As we watch Roni and Henry grow closer, Drizella recognizes that it’s time to break up this family reunion. This means goodbye Roni and hello, Regina. With her memories restored, Regina now handles the hardest task of all – confronting Henry not as a mother, but as an outsider who must destroy his happiness in order to save his life.
Regina and Emma’s relationship stood in the way of addressing her relationship with Henry. It was all about getting the two moms to co-parent and accept one another as influences in their son’s life. But now that Emma is off raising another child, it’s back to Regina and Henry, the duo that did just fine for a decade before Henry began to realize what was going on.
Season 7 is about Henry’s story. His mother is a huge part of that tale. The most unexplored component of Regina’s character is her identity as a mother.
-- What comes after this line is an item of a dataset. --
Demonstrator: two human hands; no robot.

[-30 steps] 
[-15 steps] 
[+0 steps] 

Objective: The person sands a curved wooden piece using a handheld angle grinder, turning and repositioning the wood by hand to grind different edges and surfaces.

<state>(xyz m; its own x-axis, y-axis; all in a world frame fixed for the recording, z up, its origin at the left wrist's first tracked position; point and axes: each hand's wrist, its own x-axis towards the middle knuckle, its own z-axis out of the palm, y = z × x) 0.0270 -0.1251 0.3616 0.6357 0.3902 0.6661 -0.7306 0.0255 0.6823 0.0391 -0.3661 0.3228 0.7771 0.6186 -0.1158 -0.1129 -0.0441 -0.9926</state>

The show is finally taking steps towards unpacking this relationship by refocusing where the conflict in Regina’s life stems from. It is no longer about being the Evil Queen, but about being a mother.
This revelation makes Operation Heartbreak take on a whole new meaning.
What do you think of Regina’s story arc in ‘Once Upon a Time’ season 7?
Once Upon a Time season 7, episode 7 “Eloise Gardener,” and episode 8 “Pretty in Blue,” air Sunday, November 19 at 8:00 p.m. ET on ABC.